If god is without limits then there's literally nothing new for him to experience. He encompasses all possible knowledge and experience.

This really gets at the incoherence of god concepts. A god is not anything but a very powerful denizen of the natural world if it is not ominipotent and omnipresent and so forth. Yet if he is those things he becomes a logical self-contradiction. He cannot be omnipotent and omniscient and omnipresent and also experience love, desire, disappointment, jealousy, hatred, etc ... all of which are ascribed to the gods at some point or other.

For us humans, experiencing something hundreds of times in quick succession perhaps does drain the novelty. Luckily for us, the memory of the experience begins to fade not only in the absence of the direct experience but also in the attempt to recollect it.
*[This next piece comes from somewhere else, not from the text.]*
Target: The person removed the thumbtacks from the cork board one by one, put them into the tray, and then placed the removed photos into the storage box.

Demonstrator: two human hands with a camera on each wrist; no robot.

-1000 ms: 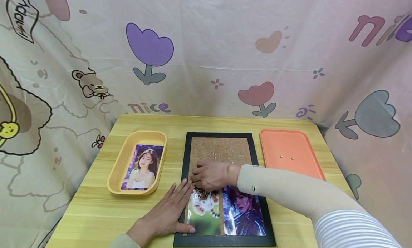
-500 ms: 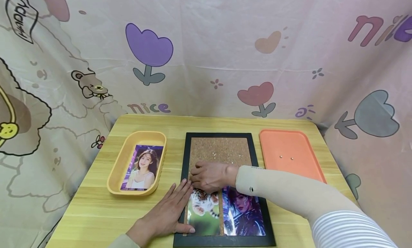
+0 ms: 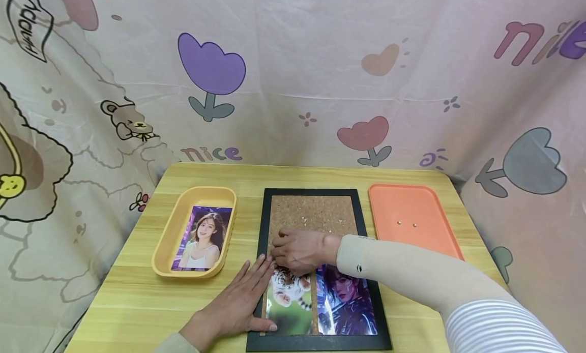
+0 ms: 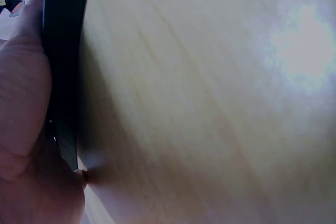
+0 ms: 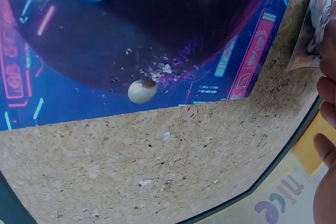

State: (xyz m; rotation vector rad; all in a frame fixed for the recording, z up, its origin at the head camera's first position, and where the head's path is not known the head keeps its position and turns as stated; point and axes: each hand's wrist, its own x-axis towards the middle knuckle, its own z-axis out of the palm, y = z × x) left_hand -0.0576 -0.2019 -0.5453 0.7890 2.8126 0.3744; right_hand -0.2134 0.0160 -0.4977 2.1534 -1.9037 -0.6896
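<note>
A cork board (image 3: 313, 210) in a black frame bears a tiger photo (image 3: 290, 315) at lower left and a purple photo of a figure (image 3: 350, 312) at lower right. My left hand (image 3: 238, 304) lies flat with fingers extended along the frame's left side, overlapping the tiger photo. Bent over that photo's top edge are the fingers of my right hand (image 3: 299, 251); whether they hold anything I cannot tell. In the right wrist view, a round-headed thumbtack (image 5: 142, 92) sits in the purple photo near its edge, with pale crumbs around it.
To the left, a yellow tray (image 3: 160, 264) holds a portrait photo (image 3: 201, 241). On the right stands an orange tray (image 3: 412, 203) with two small tacks (image 3: 407, 224) in it. A printed curtain (image 3: 293, 78) hangs behind the wooden table (image 3: 123, 302).
</note>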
In other words, you might get tired of pizza after eating it for a month straight, but wait a couple weeks and you'll be back to wanting to experience the pizza again.

That may not apply to God if we assume His memory doesn't fade. In such a case I would simply argue that the memory of an experience is not a replacement for the experience itself; as such there will always be incentive to have the experience. The God without limits things seems like a caricature to me. I'm not even sure I understand what you mean by encompassing all experience, or how something like omnipotence inhibits the experience of love.

I never said that "without limits" is either a coherent or real concept; it is simply the god concept that many theists have. Omnipotent, omniscient, omnipresent, omnibenvolent, etc. Their god is fabulized enough so that it can't just be a glorified version of themselves. And yet ... of course, it still is. It is basically what they WISH they could be ... non-contingent, non-dependent, and not lacking for sufficient knowledge and confidence and potency.

So that is the concept I critique.

Whether forgetfulness and limited attention are enough to compensate indefinitely for familiarity, humanity has not had the opportunity to live that out and determine for sure. It's why, if I were offered some low to no cost, no side effect pill that would confer biological immortality on me, i'd take it. Because it's nice to have options. I am just dubious that I will want to have new experiences forever. But it is certain that the short, mean, nasty existence we live amidst nature, red in tooth and claw, is not enough to be sure. I'd like to find out as much as the next person. I'm just unconvinced it would have infinite value.